QAD Seemingly Nearing The Corner
On March 7, QAD Inc. (NASDAQ: QADI), a global provider of collaborative enterprise applications for manufacturing and distributing organizations, reported improved operating results for the fourth quarter and fiscal 2002 year ended January 31, 2002. For Q4 2001, revenues amounted to $53.5 million, up 8% from $49.6 million reported in the preceding Q3 2002, but 10% down compared to $59.2 million a year ago.

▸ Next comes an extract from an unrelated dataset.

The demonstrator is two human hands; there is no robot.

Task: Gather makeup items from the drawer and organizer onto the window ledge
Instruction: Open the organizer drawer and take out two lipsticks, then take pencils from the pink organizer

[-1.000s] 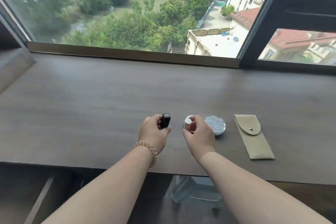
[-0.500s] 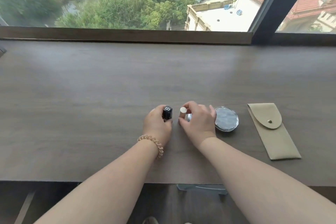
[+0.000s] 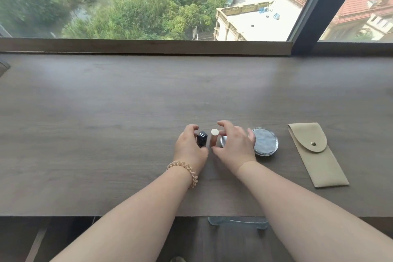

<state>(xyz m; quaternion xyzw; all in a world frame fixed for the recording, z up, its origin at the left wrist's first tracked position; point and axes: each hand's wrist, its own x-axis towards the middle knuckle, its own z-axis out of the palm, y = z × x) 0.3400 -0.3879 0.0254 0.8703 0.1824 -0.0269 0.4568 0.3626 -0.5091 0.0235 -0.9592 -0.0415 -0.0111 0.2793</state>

Likewise, the license revenues of $19.6 million for Q4 2002 improved 36% over the preceding Q3 2002, but again down 10% compared to $21.8 million in Q4 2001. Pro forma net income for Q4 2002, which amounts have been adjusted to exclude amortization of intangibles from acquisitions, a goodwill impairment loss, restructuring charges and a deferred tax asset valuation allowance, was $4.1 million, compared with pro forma net income of $3.4 million for the prior-year fourth quarter. Reported net income for Q4 2002, however, was $1.0 million compared with $2.4 million in fiscal 2001 (See Figure 1 below).
Figure 1
The fourth quarter of fiscal 2002 marked the company's sixth consecutive quarter of positive cash flow, as QAD generated cash flow from operations of $4.2 million. QAD's balance sheet at January 31, 2002 was strengthened by an increase of approximately 40% in cash and equivalents to $50.8 million, from $36.5 million at the end of January 2001.

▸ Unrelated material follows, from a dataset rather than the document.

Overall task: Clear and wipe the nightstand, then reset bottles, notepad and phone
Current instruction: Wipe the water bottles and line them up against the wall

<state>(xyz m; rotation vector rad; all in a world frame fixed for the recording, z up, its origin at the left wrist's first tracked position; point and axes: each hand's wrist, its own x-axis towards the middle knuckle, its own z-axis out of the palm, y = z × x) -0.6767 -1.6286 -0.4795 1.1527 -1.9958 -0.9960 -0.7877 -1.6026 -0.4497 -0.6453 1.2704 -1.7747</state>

For the fiscal year ended January 31, 2002, revenues were $204.0 million, a 4.7% decline compared with $214.1 million, for the prior fiscal year. License revenues for the fiscal 2002 were $62.8 million, a 9% decline compared with $69.2 million, for fiscal 2001. Operating income, adjusted for pro forma amounts in both years, was $4.9 million for fiscal 2002, a significant improvement from the $9.3 million operating loss in fiscal 2001.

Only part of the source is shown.